Information supplied -
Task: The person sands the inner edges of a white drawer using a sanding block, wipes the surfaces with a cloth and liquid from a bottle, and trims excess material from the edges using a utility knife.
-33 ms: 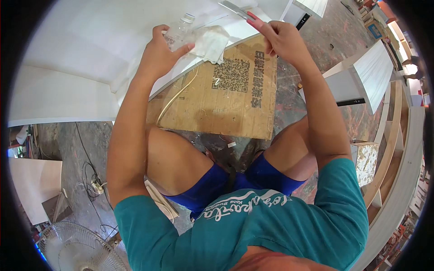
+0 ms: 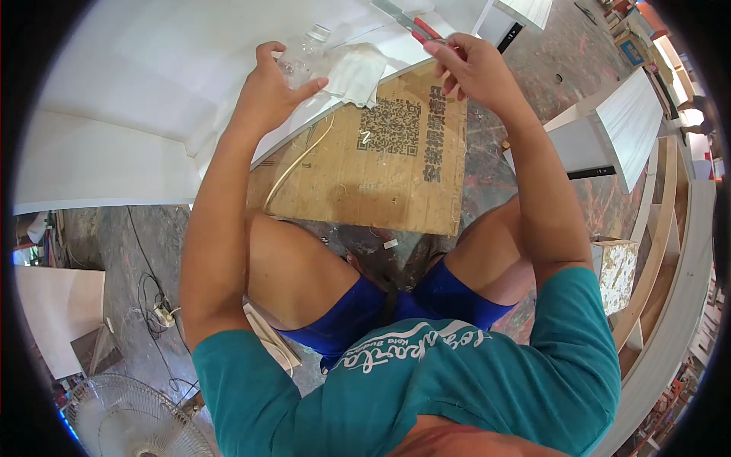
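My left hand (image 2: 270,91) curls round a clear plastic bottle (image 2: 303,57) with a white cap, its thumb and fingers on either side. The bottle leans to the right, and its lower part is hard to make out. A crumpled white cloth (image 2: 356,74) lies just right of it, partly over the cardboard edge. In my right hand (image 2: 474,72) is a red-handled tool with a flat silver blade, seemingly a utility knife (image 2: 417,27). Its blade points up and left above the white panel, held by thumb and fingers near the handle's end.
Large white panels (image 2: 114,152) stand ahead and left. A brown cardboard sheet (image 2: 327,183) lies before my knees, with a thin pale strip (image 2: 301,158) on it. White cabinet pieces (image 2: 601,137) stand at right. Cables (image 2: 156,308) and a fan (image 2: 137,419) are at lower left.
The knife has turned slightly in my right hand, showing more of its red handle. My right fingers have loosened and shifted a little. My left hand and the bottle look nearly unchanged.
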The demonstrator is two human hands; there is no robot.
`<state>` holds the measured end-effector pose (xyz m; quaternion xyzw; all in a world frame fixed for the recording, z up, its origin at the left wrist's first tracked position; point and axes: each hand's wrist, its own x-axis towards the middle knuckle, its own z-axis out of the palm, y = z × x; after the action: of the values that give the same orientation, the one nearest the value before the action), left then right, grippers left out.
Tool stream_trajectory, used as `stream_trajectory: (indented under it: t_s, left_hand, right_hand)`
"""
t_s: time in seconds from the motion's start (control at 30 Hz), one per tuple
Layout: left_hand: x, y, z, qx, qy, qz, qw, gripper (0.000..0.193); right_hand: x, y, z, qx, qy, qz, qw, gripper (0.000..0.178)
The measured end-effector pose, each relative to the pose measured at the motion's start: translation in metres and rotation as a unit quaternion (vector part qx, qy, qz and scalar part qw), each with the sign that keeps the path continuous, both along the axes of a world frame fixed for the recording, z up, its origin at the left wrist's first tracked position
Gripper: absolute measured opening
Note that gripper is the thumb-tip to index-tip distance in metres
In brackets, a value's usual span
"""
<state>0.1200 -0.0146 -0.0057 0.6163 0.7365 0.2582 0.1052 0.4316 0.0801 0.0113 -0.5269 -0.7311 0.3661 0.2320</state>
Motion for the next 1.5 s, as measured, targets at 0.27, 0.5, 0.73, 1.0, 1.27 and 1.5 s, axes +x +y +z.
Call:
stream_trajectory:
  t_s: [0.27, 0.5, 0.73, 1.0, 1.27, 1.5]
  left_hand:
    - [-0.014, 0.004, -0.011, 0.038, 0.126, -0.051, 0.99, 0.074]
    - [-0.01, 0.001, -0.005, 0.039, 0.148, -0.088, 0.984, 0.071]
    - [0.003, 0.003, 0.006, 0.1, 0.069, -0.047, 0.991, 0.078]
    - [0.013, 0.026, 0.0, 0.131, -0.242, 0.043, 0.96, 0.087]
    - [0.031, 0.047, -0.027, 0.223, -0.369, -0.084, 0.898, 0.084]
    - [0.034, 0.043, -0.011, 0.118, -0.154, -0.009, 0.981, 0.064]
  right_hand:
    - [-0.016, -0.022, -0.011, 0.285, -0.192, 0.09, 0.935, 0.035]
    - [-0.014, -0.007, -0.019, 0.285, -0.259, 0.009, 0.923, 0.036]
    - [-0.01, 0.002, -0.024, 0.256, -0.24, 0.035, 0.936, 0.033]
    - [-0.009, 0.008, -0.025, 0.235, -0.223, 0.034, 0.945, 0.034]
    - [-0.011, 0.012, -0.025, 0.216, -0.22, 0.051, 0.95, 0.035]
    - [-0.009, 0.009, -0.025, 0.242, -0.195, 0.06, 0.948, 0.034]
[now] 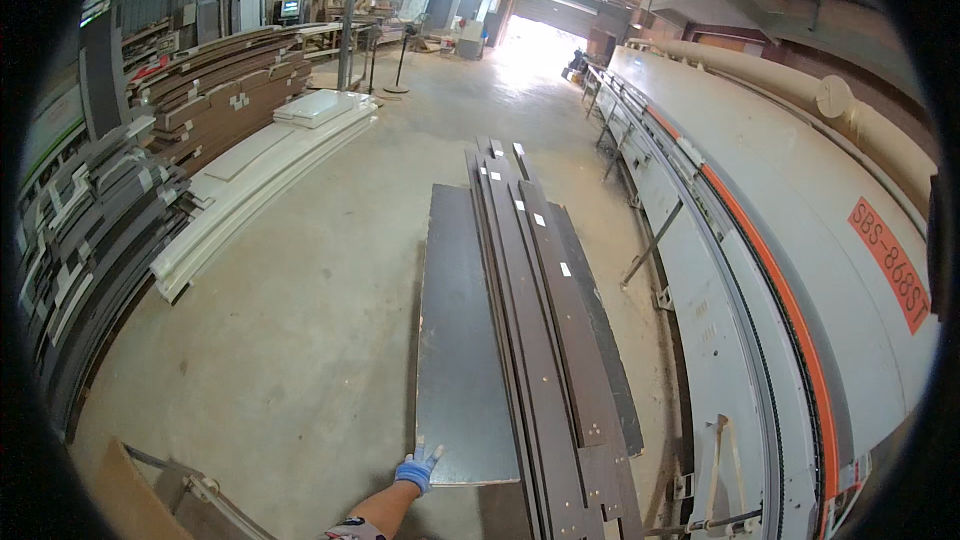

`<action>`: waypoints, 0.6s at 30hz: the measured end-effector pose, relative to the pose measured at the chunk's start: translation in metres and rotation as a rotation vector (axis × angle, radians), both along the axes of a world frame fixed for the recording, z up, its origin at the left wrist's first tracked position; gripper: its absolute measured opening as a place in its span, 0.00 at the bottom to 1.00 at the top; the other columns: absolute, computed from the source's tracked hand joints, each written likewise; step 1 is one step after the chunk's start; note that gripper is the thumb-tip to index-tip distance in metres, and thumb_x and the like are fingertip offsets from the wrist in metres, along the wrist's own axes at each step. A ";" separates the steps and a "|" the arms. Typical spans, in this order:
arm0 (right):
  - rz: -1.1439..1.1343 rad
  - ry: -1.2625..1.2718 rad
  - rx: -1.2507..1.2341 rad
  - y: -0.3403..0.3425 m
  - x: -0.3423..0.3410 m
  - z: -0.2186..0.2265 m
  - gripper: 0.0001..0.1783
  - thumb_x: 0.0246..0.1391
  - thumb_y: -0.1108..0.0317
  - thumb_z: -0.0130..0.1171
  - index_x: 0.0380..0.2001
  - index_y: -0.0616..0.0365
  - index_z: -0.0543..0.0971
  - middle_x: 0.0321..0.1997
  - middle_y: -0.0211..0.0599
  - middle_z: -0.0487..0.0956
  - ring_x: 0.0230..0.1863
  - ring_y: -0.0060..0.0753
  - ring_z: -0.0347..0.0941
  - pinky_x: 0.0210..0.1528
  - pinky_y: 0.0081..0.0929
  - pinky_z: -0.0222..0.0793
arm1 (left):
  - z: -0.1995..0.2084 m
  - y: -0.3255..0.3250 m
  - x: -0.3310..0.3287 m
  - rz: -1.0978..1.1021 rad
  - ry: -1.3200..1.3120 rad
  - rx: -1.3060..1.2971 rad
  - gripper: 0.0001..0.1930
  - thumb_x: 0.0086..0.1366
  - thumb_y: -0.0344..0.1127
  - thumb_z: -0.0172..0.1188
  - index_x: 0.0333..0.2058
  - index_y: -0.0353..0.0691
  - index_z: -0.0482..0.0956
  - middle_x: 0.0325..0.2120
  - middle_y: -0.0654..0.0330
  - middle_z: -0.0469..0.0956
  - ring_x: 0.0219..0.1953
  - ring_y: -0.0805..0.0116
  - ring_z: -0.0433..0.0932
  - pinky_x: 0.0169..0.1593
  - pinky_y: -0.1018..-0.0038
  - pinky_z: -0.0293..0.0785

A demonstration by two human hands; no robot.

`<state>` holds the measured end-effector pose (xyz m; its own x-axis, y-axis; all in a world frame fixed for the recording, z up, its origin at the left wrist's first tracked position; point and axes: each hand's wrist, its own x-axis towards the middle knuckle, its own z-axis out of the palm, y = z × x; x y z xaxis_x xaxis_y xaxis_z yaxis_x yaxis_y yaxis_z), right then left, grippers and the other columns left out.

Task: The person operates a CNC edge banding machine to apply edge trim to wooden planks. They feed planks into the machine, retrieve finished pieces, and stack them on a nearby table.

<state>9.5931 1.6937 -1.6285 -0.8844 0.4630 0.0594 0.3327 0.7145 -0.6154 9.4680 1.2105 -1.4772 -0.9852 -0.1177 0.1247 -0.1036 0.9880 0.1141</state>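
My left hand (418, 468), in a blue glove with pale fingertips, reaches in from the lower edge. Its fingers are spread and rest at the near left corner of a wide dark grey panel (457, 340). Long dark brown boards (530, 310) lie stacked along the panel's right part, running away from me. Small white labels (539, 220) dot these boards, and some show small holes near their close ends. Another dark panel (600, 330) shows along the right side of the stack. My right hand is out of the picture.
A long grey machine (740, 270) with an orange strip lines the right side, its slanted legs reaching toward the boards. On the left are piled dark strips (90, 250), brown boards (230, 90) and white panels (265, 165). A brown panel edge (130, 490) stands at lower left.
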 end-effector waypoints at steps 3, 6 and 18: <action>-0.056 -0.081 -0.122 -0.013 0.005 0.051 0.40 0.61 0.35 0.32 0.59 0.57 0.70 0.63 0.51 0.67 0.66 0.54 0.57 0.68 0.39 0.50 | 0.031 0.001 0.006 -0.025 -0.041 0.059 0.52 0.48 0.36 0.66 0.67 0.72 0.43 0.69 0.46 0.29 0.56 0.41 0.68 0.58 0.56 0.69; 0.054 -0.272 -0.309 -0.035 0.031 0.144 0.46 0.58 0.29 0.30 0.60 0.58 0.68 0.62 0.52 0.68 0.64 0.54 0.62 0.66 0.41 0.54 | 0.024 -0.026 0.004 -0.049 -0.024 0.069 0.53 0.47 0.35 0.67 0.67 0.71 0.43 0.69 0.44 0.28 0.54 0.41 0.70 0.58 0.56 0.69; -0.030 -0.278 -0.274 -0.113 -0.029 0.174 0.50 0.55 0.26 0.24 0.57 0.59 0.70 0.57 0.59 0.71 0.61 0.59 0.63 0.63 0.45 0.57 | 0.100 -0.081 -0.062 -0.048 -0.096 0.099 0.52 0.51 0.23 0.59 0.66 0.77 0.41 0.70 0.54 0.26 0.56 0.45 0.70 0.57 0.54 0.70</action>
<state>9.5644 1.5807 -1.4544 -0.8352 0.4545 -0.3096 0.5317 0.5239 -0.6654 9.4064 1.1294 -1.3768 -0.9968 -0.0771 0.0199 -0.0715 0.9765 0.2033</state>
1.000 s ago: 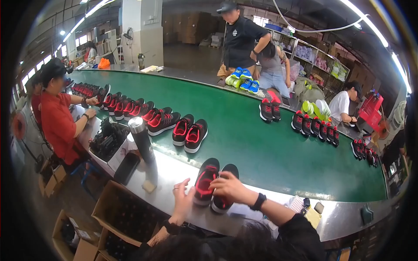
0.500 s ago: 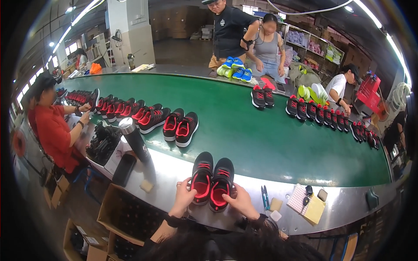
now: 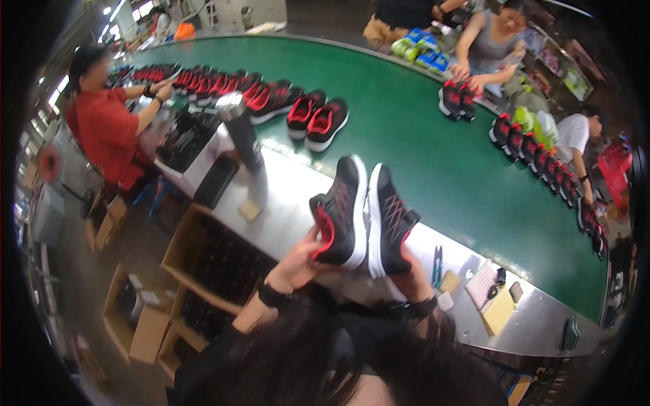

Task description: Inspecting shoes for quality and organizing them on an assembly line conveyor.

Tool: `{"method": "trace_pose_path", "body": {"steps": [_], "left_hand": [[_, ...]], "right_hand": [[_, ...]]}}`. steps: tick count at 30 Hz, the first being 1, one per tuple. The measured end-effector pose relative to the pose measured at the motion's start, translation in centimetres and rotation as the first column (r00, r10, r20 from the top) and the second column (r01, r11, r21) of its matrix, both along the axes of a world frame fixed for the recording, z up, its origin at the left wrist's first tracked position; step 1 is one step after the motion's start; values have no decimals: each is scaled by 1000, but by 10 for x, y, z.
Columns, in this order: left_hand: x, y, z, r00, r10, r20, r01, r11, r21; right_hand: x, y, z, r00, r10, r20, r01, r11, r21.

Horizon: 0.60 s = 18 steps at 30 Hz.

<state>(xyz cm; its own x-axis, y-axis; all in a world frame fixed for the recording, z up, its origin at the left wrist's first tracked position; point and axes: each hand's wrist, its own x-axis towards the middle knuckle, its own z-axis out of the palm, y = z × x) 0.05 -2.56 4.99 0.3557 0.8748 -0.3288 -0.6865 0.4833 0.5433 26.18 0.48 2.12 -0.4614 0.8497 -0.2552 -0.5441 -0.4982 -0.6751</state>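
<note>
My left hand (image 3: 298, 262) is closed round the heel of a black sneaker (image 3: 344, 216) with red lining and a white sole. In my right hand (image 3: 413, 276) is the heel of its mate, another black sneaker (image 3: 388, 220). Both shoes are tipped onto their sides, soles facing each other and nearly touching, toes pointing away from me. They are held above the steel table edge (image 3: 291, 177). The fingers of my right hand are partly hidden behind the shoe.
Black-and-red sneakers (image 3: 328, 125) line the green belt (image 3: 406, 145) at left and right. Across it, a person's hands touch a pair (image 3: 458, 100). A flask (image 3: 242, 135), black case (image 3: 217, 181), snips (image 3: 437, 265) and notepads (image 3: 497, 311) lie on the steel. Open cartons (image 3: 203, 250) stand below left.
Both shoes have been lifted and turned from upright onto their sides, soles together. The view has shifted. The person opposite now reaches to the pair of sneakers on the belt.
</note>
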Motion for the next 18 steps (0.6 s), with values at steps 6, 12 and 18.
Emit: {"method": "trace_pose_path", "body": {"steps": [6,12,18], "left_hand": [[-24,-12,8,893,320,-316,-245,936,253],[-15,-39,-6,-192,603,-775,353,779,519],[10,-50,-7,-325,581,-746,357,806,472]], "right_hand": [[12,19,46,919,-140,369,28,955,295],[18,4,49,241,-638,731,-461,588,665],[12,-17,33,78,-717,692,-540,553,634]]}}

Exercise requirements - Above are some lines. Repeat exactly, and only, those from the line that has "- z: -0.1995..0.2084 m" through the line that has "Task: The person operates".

Solution to the exercise -
  - z: -0.1995..0.2084 m
  - y: -0.3255..0.3250 m
  - x: -0.3310..0.3287 m
  - rz: -1.0978..1.1021 rad
  - ry: -1.3200..1.3120 rad
  - rx: -1.3060..1.2971 rad
  - gripper: 0.0001..0.1930
  - thumb_x: 0.0086..0.1366
  - thumb_y: -0.0344..0.1127
  - thumb_z: -0.0172..0.1188
  - index_x: 0.0333..0.2058
  - index_y: -0.0353..0.0691
  - index_z: -0.0482..0.0956
  - middle_x: 0.0325..0.2120
  - middle_y: -0.0654..0.0330
  - middle_z: -0.0469..0.0956
  - ring_x: 0.0219..0.1953
  - ring_y: -0.0805..0.0116
  - ring_z: -0.0433..0.0932
  - pinky_x: 0.0169..0.1593
  - pinky_y: -0.1018..-0.0038
  - pinky_z: -0.0293..0.0785

A demonstration by two human hands; no robot.

`<state>` holds the measured end-effector pose (xyz m; its own x-axis, y-axis; all in a world frame fixed for the recording, z up, its origin at the left wrist's first tracked position; point and axes: each hand's wrist, its own x-axis towards the middle knuckle, its own z-axis out of the palm, y = z × x; x y z xaxis_x xaxis_y xaxis_z yaxis_x yaxis_y yaxis_z), right then left, grippers and the other columns left out.

Task: The person operates a CNC edge banding machine to apply edge trim to wooden planks. They feed planks into the machine, retrieve finished pieces, and stack them on a nearby table.

Nothing more remains for this exercise.